As I said, I finished the hen house off this afternoon, but I have been a busy boy. In the last post, you would have seen my wonderful loaf of wholemeal bread, however I put the ingredients into the bread maker very early this morning, and set off for my bi-weekly scavenge around the local building sites. I love to find good stuff that the builders have thrown away, and in a way I am a bit like a Womble (I don’t look like one).

“Make good use of the things folks leave behind”, you know, reuse it (it was a ’70’s thing kids). Anyway, wombling aside, I found some good lengths of timber to finish off the chicken cage, so all I need now are some galvanised 10 x 100mm nuts & bolts, and some rolls of chicken wire which I may have to pick up at the hardware store, . I might be able to find some off of eBay this week, so fingers crossed I should get that cheap as well. The two CCA round logs were bought from the timber yards so they don’t count.

I also came across this fantastic find in a junk pile at a dead end street in the new housing estate. It is a nice length of shade cloth that will fit perfectly over the chicken run. I was gob smacked when I found it. It would have cost me a fortune as would have the wood. You can see the area where the chicken run is going to be located to the top left of the picture. I am never going to buy wood again.

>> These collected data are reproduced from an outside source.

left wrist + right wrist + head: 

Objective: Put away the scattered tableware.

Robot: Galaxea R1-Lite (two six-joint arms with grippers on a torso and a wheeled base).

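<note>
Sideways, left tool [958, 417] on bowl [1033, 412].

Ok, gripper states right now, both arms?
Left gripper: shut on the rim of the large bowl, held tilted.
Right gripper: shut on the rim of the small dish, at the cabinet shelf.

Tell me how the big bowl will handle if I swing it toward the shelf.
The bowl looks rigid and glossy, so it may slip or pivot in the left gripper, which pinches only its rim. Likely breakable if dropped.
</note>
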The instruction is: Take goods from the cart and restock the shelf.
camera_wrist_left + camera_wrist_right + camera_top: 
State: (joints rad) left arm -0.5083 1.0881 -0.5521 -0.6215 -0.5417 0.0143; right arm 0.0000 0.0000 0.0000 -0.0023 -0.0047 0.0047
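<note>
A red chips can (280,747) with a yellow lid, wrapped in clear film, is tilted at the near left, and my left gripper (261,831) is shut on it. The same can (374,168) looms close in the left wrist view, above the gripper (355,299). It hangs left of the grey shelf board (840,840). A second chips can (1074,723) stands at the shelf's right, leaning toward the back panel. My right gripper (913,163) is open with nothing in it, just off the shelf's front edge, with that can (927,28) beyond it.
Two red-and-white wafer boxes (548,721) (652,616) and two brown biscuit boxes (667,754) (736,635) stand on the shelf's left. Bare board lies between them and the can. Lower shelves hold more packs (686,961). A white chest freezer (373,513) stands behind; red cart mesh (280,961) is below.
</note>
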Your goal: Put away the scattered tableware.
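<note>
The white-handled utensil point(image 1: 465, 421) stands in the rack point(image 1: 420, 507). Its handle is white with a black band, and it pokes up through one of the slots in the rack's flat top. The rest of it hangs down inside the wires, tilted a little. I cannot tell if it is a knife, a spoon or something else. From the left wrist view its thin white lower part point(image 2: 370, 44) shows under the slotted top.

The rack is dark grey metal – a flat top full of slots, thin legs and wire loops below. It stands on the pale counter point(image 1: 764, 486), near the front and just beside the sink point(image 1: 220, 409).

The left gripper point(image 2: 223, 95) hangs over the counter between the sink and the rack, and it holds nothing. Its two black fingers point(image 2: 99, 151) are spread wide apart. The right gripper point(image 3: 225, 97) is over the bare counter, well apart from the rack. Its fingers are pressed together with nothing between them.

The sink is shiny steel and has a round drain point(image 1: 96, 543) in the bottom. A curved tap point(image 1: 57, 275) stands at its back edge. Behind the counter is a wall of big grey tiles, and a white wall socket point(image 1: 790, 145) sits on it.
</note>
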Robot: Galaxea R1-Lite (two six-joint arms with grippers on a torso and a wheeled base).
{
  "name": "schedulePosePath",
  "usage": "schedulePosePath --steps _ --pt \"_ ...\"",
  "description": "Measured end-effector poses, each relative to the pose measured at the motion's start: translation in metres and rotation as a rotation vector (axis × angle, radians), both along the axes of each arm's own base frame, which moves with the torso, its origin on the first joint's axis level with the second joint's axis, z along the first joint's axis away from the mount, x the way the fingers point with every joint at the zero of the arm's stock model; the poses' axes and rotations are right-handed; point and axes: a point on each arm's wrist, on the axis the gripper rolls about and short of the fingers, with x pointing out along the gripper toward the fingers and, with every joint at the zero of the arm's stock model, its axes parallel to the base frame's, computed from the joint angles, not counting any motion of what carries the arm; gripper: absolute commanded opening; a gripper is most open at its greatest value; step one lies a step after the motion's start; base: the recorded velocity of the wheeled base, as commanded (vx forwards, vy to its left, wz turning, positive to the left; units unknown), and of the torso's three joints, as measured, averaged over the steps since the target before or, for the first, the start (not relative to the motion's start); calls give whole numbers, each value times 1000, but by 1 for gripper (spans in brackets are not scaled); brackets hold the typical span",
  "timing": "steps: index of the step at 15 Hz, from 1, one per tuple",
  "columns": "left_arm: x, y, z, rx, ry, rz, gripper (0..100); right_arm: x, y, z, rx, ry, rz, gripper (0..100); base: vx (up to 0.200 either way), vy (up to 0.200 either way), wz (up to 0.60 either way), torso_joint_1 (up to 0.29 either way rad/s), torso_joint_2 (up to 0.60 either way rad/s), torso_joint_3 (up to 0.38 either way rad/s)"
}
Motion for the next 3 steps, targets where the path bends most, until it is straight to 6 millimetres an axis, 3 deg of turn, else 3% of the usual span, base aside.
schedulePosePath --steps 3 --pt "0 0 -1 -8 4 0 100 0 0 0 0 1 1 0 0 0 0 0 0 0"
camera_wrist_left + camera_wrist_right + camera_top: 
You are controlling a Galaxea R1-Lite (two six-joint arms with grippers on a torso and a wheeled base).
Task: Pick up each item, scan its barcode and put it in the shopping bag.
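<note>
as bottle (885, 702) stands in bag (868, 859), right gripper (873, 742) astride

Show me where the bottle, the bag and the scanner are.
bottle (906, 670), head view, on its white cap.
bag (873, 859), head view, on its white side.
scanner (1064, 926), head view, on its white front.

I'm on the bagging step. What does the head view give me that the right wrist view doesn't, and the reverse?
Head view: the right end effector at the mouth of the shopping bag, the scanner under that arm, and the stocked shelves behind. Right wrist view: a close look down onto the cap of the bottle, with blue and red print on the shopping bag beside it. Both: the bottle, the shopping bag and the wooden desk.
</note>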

What a great find, and of course Butch could not miss another photo opportunity! Aside from the wombling, after I got home with my lovely booty (arrrrh, Pirate noises), I watered the vegetable patch, fertilised the citrus trees with Powerfeed, did a little bit of weeding, cooked dinner, and wrote this post. We had a chicken stew with bok choy, made in the pressure cooker of course, with a few slices of my wholemeal bread. What a great way to finish off the day!


  1. says

    Love it, Gavin. Our place is a storehouse for all timber abd steel offcuts and things people are throwing out and, eventually, they come in handy, like with my seed fram and other structures around the place. Sometimes, though, “eventually” can be a darn long time!!

  2. says

    Hi Gavin,
    have you put a patent on that chook house mate. Its a thing of beauty. I can only see one problem with it mate, the dog thinks its his !!!!